* **ABOUT THIS TASK**: From the first line of the data below through the line holding "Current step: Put", write out each line exactly as it stands.

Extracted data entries
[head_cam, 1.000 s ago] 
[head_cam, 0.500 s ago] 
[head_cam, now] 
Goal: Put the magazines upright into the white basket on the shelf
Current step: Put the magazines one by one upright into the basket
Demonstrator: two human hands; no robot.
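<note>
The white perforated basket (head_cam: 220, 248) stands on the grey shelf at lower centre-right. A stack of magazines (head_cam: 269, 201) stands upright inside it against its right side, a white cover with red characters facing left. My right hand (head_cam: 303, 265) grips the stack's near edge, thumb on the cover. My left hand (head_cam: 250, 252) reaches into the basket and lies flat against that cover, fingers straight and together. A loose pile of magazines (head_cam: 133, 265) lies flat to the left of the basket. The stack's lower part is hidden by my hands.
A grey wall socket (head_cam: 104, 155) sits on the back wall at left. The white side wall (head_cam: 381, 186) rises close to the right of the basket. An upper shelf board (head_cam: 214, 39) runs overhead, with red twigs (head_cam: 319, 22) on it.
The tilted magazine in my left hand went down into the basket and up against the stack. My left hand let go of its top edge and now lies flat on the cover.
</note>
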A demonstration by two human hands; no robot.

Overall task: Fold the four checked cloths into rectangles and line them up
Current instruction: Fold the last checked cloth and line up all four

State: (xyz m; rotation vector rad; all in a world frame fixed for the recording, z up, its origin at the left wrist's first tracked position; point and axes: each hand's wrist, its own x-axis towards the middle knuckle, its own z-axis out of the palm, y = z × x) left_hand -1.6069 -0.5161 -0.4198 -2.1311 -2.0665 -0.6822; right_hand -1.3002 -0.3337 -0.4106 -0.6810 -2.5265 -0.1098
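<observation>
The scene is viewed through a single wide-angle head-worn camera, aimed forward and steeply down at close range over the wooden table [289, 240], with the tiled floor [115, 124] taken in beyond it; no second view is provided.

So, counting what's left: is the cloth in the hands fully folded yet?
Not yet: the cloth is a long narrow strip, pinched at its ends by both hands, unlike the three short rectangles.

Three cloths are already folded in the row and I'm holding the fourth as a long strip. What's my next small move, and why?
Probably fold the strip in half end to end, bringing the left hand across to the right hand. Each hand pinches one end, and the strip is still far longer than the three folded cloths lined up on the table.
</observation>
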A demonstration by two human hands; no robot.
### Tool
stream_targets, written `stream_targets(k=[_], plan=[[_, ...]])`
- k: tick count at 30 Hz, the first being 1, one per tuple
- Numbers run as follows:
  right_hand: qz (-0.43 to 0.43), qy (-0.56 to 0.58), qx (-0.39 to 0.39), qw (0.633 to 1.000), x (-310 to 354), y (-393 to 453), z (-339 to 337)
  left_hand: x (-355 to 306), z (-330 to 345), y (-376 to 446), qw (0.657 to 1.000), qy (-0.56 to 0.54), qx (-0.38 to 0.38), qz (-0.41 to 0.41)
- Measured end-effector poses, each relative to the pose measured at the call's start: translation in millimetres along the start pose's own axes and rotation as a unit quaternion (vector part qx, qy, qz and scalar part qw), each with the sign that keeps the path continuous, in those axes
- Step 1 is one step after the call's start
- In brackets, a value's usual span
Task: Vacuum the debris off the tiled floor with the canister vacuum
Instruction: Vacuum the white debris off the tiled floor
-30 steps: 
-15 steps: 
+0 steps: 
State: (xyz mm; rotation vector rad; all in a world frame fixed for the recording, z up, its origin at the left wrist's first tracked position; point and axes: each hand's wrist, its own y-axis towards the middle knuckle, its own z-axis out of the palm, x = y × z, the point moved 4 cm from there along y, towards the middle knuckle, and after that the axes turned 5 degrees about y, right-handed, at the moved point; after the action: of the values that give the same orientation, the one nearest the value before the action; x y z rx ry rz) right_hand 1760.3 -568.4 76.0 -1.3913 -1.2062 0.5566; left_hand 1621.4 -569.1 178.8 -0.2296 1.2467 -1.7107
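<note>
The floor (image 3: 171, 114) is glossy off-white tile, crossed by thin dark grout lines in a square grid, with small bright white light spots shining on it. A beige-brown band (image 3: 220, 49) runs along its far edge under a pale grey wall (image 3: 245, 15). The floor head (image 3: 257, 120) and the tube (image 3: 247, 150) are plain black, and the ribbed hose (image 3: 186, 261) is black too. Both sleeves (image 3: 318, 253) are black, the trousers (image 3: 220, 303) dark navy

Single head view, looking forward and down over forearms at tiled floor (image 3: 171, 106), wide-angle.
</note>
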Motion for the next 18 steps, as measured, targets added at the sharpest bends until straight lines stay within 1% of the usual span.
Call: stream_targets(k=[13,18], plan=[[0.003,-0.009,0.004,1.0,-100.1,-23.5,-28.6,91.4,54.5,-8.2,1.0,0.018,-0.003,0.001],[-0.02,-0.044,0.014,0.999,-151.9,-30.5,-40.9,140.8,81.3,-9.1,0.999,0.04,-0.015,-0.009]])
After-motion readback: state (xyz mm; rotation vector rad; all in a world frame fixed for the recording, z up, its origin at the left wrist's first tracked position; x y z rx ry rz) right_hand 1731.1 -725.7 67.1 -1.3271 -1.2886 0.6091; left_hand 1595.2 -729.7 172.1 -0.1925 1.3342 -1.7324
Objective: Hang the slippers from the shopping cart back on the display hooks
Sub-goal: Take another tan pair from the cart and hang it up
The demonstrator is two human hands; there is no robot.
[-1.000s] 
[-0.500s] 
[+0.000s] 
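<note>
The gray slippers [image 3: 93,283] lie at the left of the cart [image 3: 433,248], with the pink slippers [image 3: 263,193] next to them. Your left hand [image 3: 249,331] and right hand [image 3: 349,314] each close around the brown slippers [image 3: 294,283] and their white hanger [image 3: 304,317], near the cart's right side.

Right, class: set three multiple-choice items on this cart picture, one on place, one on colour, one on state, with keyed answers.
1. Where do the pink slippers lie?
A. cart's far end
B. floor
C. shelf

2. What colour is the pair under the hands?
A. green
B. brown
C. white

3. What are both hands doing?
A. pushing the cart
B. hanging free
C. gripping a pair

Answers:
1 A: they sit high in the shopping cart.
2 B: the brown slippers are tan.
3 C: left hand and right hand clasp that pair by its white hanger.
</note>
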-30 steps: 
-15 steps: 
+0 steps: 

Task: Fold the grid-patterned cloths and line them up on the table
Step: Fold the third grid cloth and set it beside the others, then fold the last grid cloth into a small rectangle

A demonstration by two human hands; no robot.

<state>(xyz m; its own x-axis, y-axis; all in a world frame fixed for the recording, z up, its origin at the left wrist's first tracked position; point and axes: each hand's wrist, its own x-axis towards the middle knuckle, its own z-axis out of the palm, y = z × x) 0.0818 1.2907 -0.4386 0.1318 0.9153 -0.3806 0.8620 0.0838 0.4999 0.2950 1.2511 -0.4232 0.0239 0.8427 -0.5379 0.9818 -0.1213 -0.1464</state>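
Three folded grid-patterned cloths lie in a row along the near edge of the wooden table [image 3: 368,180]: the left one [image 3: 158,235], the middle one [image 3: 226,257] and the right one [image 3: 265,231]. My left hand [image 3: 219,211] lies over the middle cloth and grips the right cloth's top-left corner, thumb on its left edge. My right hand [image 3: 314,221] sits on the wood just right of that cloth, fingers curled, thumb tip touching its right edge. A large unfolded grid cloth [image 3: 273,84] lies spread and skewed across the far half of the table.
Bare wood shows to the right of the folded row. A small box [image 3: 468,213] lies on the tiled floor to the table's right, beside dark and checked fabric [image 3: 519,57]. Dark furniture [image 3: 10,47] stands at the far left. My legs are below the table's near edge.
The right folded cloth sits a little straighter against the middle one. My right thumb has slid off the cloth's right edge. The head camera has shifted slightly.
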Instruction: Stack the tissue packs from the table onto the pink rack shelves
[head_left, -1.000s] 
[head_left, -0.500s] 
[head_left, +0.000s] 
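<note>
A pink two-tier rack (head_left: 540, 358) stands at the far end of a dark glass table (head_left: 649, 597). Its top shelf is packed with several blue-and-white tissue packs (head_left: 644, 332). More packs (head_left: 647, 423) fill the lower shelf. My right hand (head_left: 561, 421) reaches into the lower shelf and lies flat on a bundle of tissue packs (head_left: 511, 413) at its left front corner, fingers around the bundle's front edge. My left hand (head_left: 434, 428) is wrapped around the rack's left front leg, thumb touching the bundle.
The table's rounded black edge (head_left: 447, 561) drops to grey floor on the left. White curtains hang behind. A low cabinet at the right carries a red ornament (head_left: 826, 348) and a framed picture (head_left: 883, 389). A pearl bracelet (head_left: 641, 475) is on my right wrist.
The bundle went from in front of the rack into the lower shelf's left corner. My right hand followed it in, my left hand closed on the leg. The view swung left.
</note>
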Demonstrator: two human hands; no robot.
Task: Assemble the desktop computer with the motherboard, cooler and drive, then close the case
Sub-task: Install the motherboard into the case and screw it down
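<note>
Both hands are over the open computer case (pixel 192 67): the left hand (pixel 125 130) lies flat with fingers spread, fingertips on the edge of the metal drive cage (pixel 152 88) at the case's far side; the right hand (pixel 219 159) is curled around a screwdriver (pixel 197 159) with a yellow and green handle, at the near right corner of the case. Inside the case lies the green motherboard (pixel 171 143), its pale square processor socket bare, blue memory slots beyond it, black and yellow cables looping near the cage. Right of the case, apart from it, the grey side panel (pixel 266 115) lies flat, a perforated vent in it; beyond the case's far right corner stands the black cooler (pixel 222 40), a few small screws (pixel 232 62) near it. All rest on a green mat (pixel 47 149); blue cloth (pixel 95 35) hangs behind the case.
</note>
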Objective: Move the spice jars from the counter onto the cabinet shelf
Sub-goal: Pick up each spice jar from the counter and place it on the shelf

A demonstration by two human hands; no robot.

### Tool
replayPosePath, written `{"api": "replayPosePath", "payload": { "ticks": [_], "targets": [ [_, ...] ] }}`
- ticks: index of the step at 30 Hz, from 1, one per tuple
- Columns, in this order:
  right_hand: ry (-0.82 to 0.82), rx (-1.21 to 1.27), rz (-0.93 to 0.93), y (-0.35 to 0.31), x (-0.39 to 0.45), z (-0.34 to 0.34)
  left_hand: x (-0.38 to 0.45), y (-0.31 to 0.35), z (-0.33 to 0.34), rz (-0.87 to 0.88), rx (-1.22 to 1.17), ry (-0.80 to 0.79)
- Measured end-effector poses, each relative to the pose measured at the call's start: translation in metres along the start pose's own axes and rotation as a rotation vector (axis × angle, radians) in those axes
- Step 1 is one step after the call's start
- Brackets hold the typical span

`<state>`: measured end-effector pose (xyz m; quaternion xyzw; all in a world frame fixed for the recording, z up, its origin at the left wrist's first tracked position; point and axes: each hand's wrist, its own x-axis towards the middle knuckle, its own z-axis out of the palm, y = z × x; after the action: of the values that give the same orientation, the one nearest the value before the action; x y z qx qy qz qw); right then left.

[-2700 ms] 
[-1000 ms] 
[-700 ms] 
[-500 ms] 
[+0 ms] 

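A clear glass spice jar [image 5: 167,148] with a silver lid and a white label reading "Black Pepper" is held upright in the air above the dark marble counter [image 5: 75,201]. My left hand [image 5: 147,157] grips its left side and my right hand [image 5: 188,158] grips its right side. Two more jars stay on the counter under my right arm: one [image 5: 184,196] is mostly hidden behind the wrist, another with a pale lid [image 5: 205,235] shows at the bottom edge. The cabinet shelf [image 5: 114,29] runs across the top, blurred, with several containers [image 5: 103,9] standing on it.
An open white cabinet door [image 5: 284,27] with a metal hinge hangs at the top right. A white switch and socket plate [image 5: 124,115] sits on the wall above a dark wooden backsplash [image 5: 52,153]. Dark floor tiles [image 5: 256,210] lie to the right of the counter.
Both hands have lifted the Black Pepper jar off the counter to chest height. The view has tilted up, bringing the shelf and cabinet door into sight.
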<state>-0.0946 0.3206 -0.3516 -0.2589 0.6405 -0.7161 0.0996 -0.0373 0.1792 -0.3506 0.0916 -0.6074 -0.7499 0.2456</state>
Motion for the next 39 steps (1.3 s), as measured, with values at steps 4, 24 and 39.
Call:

* **ANSWER TO THE EXERCISE**:
[head_cam, 1.000 s ago] 
[head_cam, 0.500 s ago] 
[head_cam, now] 
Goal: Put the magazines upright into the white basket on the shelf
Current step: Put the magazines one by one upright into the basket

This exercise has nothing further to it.